• Neurosurgery · Nov 2024

    Vertebral Bone Quality Score as a Predictor of Subsequent Fractures After Cement Augmentation for Osteoporotic Vertebral Compression Fracture.

    • Yu-Cheng Yeh, Mu-Ze Chen, Yung-Hsueh Hu, Ping-Yeh Chiu, Fu-Cheng Kao, Ming-Kai Hsieh, Chia-Wei Yu, Tsung-Ting Tsai, Chi-Chien Niu, Lih-Huei Chen, Wen-Jer Chen, and Po-Liang Lai.
    • Department of Orthopedic Surgery, Chang Gung Memorial Hospital, Taoyuan, Taiwan.
    • Neurosurgery. 2024 Nov 26.

    Background And ObjectivesDual-energy X-ray absorptiometry (DXA) T-scores have been shown to predict fragility fractures in population-based studies. Recently, a novel MRI-based vertebral bone quality (VBQ) score has been proposed, showing better predictability for fragility fractures compared with DXA T-scores.
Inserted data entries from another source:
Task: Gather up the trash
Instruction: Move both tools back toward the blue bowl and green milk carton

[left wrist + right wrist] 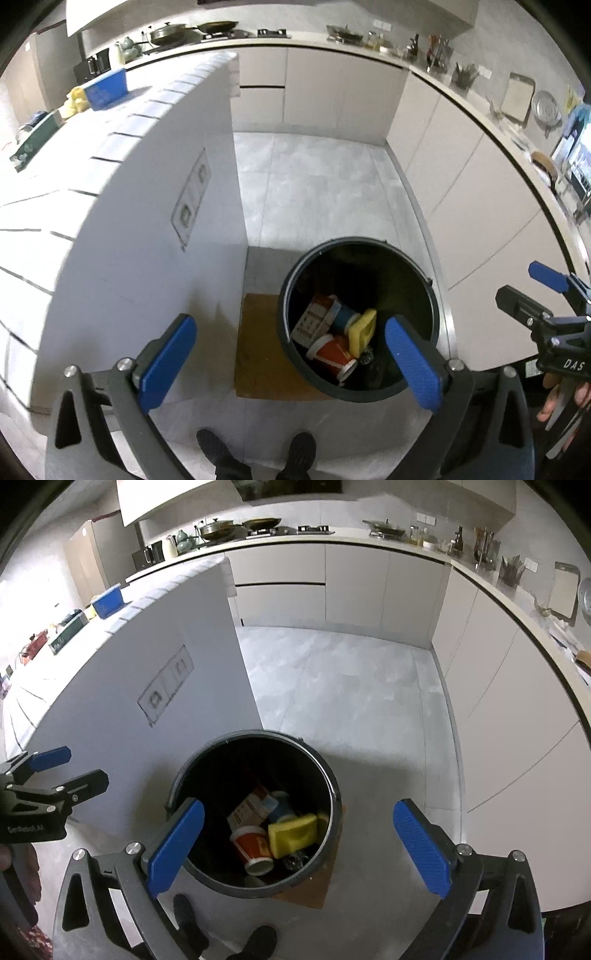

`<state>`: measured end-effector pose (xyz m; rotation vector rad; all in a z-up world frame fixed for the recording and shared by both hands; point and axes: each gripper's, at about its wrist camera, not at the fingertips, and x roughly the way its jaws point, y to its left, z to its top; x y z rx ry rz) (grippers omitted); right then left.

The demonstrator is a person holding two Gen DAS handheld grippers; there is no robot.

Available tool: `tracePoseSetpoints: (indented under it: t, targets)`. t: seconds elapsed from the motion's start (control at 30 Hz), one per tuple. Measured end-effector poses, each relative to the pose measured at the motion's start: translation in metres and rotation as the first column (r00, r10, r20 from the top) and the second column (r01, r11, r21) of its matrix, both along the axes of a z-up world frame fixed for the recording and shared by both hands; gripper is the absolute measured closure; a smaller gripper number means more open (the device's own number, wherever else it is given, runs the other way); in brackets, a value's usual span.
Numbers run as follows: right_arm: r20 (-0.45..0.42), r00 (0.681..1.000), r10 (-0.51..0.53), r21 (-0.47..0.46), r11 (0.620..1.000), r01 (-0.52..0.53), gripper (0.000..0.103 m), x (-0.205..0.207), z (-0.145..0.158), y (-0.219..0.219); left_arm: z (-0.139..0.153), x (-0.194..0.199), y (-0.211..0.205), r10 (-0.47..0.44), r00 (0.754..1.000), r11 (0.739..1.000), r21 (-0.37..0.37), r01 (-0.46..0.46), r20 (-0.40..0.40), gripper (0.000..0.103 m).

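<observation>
I hold both grippers above the dark round trash bin [356, 321], which stands on the grey floor [317, 188] beside the end of the white kitchen island [122, 206]. My left gripper [291, 363] has its blue-padded jaws spread wide with nothing between them; one pad overlaps the bin's near rim in that view. My right gripper [299, 843] is likewise spread wide and empty, hovering over the bin's near edge. Inside the bin I see the collected trash: a yellow sponge [293, 834], a red paper cup [253, 849] on its side touching the sponge, a small cardboard box [247, 808] and a blue-and-white cup [341, 314]. A brown mat [258, 350] lies under the bin, against the island's base. My shoes [255, 454] show just below the bin.
</observation>
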<state>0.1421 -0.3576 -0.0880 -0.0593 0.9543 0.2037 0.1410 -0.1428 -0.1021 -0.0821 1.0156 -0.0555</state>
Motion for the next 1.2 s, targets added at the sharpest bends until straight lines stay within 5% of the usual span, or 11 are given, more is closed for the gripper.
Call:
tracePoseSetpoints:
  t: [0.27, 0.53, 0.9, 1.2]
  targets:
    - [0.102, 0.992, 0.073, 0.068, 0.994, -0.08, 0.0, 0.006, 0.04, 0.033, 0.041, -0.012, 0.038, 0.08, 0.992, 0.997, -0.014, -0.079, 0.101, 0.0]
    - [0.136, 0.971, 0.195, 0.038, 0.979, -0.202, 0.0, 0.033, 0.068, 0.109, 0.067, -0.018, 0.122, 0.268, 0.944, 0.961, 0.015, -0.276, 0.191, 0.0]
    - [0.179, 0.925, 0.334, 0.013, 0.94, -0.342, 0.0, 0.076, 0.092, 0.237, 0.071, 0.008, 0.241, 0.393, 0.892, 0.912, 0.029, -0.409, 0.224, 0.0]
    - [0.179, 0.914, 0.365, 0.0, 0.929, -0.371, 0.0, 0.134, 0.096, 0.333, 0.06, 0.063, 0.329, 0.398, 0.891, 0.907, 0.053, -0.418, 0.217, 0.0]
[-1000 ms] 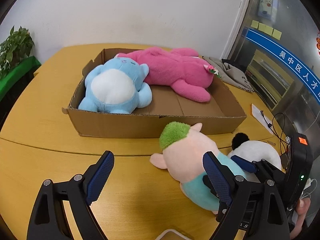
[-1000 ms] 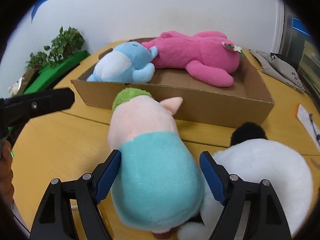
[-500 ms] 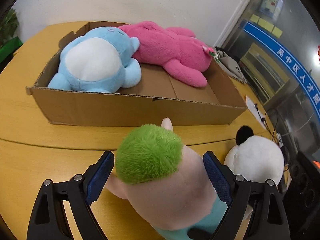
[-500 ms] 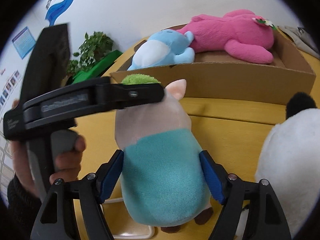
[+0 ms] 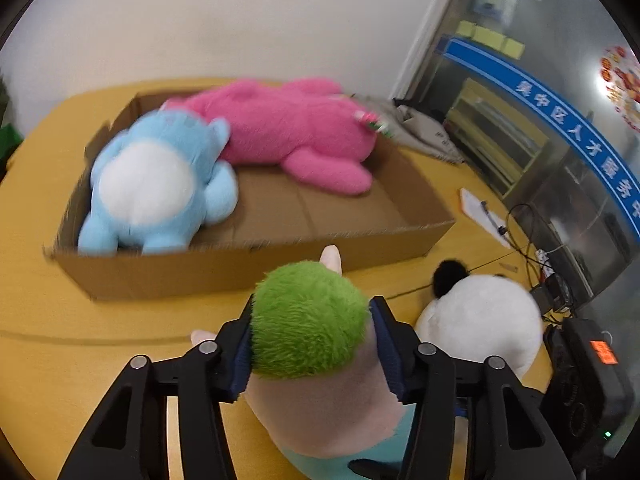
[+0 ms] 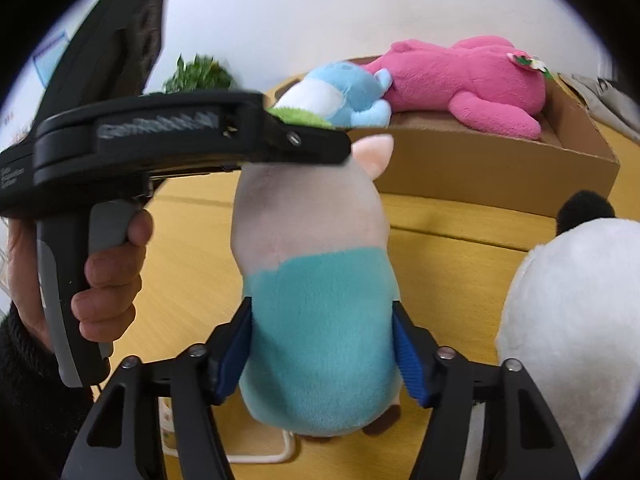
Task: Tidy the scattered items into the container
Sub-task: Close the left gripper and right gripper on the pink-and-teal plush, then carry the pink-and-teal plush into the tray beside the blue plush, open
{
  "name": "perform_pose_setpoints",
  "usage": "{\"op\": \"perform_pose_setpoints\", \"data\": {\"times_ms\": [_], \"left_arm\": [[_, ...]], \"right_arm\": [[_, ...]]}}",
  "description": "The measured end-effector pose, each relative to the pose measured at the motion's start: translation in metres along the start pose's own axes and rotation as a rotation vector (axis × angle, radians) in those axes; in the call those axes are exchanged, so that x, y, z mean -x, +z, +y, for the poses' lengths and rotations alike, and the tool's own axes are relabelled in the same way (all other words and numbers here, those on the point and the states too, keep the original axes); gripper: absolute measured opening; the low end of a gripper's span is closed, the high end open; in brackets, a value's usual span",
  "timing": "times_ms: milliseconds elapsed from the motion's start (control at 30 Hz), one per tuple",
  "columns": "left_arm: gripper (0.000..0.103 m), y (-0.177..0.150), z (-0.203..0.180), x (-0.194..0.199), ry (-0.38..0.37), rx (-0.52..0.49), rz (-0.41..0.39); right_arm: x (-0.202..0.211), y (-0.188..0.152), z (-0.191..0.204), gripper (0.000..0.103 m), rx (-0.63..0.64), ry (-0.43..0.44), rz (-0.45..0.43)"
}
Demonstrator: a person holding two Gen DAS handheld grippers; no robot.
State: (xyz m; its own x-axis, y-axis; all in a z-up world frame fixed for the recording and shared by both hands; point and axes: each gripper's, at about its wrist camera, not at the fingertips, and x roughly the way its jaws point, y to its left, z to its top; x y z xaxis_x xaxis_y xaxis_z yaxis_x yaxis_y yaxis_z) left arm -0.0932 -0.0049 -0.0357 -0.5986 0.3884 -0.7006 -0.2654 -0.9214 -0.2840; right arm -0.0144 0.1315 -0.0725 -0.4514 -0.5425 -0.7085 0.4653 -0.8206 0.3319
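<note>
Left wrist view
Left hand-held gripper (image 5: 310, 350): closed in on the green-haired head of the pig plush (image 5: 320, 364), the blue pads (image 5: 385, 350) pressed against both sides.
Pig plush: held just in front of the cardboard box (image 5: 224, 272), above the worktop (image 5: 60, 344).
Box contents: a blue plush (image 5: 156, 192) at the left end and a pink plush (image 5: 288, 136) along the back were seen lying inside.
Panda plush (image 5: 484, 316): set on the worktop to the right, just beside the pig plush.

Right wrist view
Right hand-held gripper (image 6: 322, 356): narrowed onto the teal body of the pig plush (image 6: 316, 300), pads touching both flanks.
Left hand-held gripper (image 6: 160, 140): seen clamped at the plush's head.
Panda plush (image 6: 568, 320): seen at the right edge.
</note>
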Motion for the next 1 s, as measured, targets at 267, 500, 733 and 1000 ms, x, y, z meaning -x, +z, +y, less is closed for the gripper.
{"op": "perform_pose_setpoints", "data": {"times_ms": [267,500,733,1000], "left_arm": [[0.053,0.103,-0.054,0.027,0.015,-0.292,-0.180],[0.053,0.201,-0.038,-0.028,0.016,-0.368,-0.194],[0.050,0.191,0.018,-0.156,0.068,-0.322,0.071],[0.047,0.167,0.044,-0.195,0.147,-0.280,0.159]], "right_arm": [[0.034,0.073,-0.017,0.059,-0.064,-0.007,-0.225],[0.021,0.166,-0.053,0.059,-0.095,-0.053,-0.297],[-0.060,0.172,-0.093,0.059,-0.237,-0.090,-0.116],[-0.088,0.159,-0.096,0.060,-0.292,-0.090,-0.030]]}}
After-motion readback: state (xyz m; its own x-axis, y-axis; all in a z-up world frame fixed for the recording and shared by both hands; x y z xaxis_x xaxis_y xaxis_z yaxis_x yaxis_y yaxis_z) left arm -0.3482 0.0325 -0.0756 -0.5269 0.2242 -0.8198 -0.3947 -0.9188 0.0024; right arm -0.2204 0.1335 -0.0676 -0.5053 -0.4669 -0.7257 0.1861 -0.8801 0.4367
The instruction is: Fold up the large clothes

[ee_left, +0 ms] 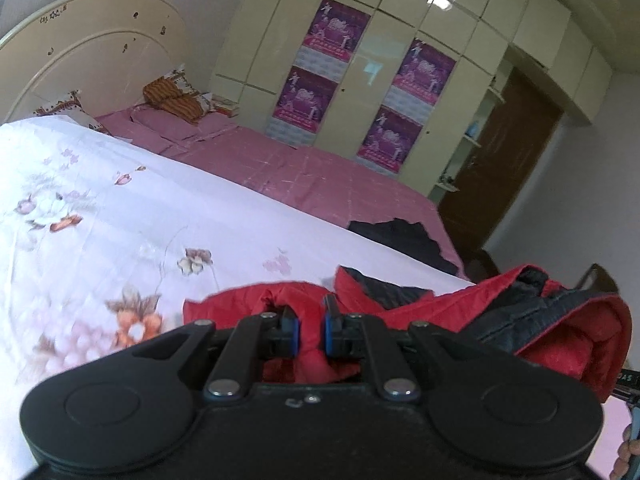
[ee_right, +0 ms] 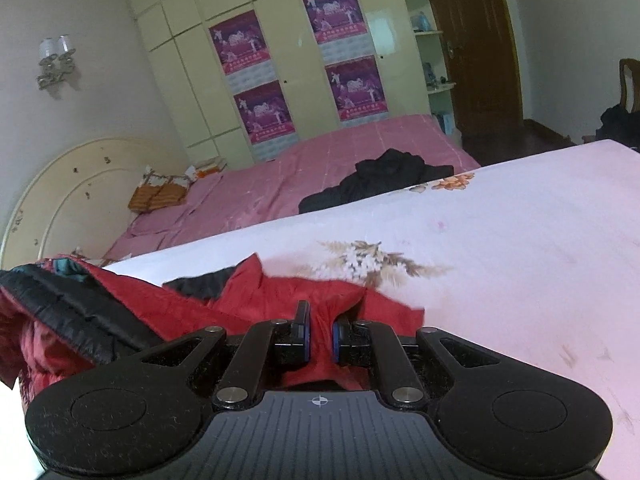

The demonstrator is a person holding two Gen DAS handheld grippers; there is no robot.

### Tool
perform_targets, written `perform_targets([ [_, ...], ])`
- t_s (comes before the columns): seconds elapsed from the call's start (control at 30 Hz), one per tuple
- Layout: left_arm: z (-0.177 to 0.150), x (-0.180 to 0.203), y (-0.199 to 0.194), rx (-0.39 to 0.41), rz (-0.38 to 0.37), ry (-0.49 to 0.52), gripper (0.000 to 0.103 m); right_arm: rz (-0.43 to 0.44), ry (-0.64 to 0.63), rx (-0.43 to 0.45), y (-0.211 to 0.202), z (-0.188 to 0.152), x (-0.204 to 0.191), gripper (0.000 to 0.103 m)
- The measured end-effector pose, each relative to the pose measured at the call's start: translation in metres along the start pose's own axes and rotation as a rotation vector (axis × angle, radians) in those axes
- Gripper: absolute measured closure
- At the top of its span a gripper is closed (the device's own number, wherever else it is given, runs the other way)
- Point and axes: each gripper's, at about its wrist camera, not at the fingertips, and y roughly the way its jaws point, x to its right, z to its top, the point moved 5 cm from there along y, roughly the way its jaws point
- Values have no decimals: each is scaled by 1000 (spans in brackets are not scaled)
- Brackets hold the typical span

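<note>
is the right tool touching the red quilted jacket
Touching. The right wrist view shows the right tool closed on a fold of the red quilted jacket, red fabric pinched between its fingers above the white floral sheet.

text: none legible | posters (ee_right: pixel 239 42) on wardrobe: print too blurred to read

— Where do my two cameras sit?
— Each close behind its gripper, low over the red jacket (ee_left: pixel 400 292), facing the wardrobe (ee_left: pixel 400 92).
— Shared?
— Jacket (ee_right: pixel 280 292), wardrobe (ee_right: pixel 288 60), pink bed (ee_right: pixel 320 168).
</note>
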Motion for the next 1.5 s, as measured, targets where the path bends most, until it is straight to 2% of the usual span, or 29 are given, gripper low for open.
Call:
perform_targets([
  [0.23, 11, -8, 58, -38, 90, -12, 92, -35, 43, -74, 68, 9, 25, 94],
  [0.43, 12, -8, 90, -69, 146, 22, 92, -35, 50, -133, 108, 9, 35, 94],
  [0.63, 11, -16, 109, -93, 181, -11, 81, -22, 69, -154, 128, 12, 38, 93],
  [0.67, 12, -17, 109, -92, 176, -21, 80, -14, 71, -149, 130, 13, 37, 87],
  [0.7, 13, -19, 110, -91, 169, -33, 77, -8, 77, -143, 130, 14, 38, 74],
  [0.73, 14, -20, 112, -90, 158, -49, 69, -9, 83, -129, 130, 15, 39, 67],
  [0.77, 15, -21, 112, -90, 147, -68, 64, -10, 89, -114, 130, 18, 39, 53],
  [0.8, 17, -22, 113, -88, 139, -81, 48, -7, 96, -97, 129, 20, 39, 30],
  [0.83, 19, -21, 113, -76, 140, -82, 27, -17, 97, -74, 128, 22, 40, 16],
  [0.87, 22, -20, 111, -49, 158, -70, 15, -31, 88, -47, 125, 25, 39, 1],
  [0.9, 24, -18, 109, -12, 174, -53, 4, -33, 74, -29, 123, 27, 38, 1],
  [0.93, 28, -15, 103, 33, 173, -30, 5, -34, 62, -27, 122, 29, 37, 1],
  [1.0, 30, -11, 98, 52, 160, -1, 5, -37, 50, -13, 118, 31, 36, 1],
  [1.07, 26, -9, 95, 12, 160, 36, 5, -33, 31, -8, 115, 32, 35, 1],
  [1.13, 18, -9, 94, -31, 161, 84, 5, -12, 16, -52, 119, 28, 36, 1],
  [1.2, 7, -13, 94, -71, 189, 134, 6, -29, -1, -94, 125, 22, 40, 1],
  [1.27, -3, -22, 95, -104, 226, 145, 11, -64, -16, -140, 134, 12, 43, 1],
  [1.37, -12, -35, 103, -173, 229, 79, 31, -58, -30, -194, 144, -2, 44, 2],
  [1.4, -15, -40, 106, -193, 212, 56, 49, -45, -41, -198, 145, -5, 41, 24],
  [1.43, -18, -41, 108, -202, 198, 43, 59, -30, -56, -211, 148, -8, 38, 43],
  [1.47, -19, -40, 109, -195, 197, 49, 63, -30, -63, -222, 151, -11, 35, 66],
  [1.5, -20, -39, 109, -187, 195, 62, 71, -28, -67, -217, 151, -13, 33, 67],
])
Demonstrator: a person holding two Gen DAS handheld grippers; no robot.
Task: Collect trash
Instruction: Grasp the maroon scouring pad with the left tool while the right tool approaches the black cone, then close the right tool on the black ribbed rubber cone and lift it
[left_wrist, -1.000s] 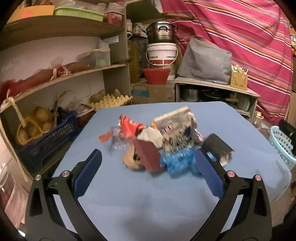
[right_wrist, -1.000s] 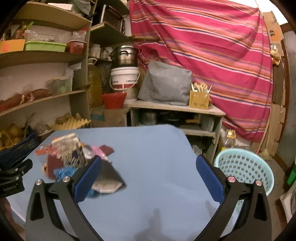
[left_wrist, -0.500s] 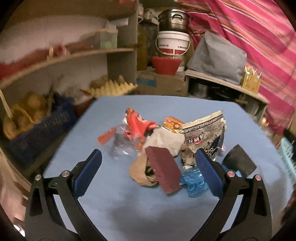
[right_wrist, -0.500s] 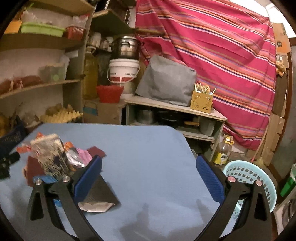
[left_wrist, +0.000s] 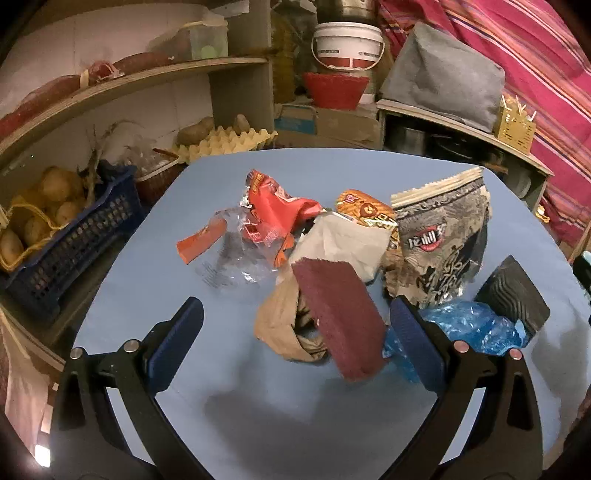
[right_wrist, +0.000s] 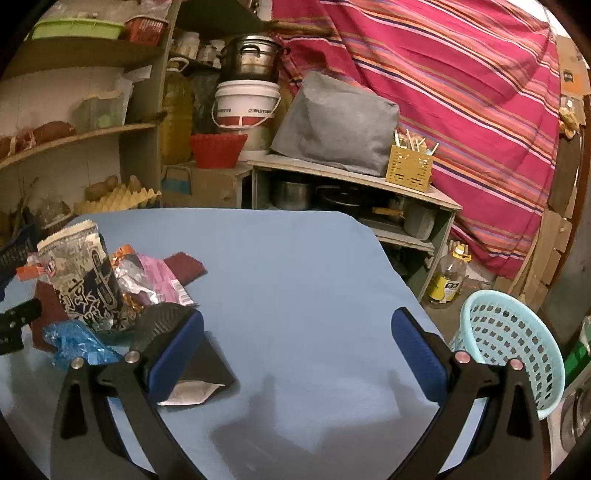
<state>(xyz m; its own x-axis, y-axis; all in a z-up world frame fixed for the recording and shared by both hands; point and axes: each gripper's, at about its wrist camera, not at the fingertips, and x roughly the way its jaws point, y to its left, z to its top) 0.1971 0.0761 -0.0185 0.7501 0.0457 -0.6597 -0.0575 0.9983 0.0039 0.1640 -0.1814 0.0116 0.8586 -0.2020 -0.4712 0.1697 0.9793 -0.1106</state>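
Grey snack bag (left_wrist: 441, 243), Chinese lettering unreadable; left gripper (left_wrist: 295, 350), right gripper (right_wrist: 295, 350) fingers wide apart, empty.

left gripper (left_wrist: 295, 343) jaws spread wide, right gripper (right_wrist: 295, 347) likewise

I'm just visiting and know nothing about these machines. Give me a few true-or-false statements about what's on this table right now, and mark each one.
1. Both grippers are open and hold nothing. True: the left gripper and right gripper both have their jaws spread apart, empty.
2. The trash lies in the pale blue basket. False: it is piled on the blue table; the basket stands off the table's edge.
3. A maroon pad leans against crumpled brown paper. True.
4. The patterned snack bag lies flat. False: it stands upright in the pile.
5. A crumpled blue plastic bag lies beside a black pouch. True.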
The aim of this study was to explore the correlation between VBQ scores and DXA T-scores and to determine the impact of VBQ scores on the risk of subsequent fragility fractures after cement augmentation for osteoporotic vertebral compression fracture (OVCF).MethodsBetween January and December 2018, 251 consecutive patients who received cement augmentation for OVCF were included in the study. VBQ scores were calculated using noncontrast T1-weighted MRI. Correlations between VBQ and T-scores were assessed. Patients were divided into 2 groups based on the presence or absence of subsequent fragility fractures after cement augmentation: (1) no Subsequent fracture group and (2) subsequent fracture group. Comparisons between the groups were conducted, and risk factors of subsequent fractures were evaluated using multivariable logistic regression analysis.ResultsOf the patients, 42 (16.7%) experienced subsequent fractures after cement augmentation. The VBQ score showed moderate correlations with the T-score of the hip (r = -0.523, P < .001) and the T-score of the lumbar spine (r = -0.383, P < .001). The subsequent fracture group had a significantly higher VBQ score (4.02 ± 0.56 vs 3.52 ± 0.62, P < .001) and a worse T-score of hip (-3.06 ± 1.28 vs -2.42 ± 0.98, P = .004). In the multivariable analysis, the VBQ score was the only independent predictor of subsequent fractures with 2.799 odds ratio (1.342 to 5.841, P = .006).ConclusionIn patients who received cement augmentation for OVCF, the VBQ score is significantly correlated with the DXA T-score and may be a more reliable predictor of subsequent fragility fractures.Copyright © Congress of Neurological Surgeons 2024. All rights reserved.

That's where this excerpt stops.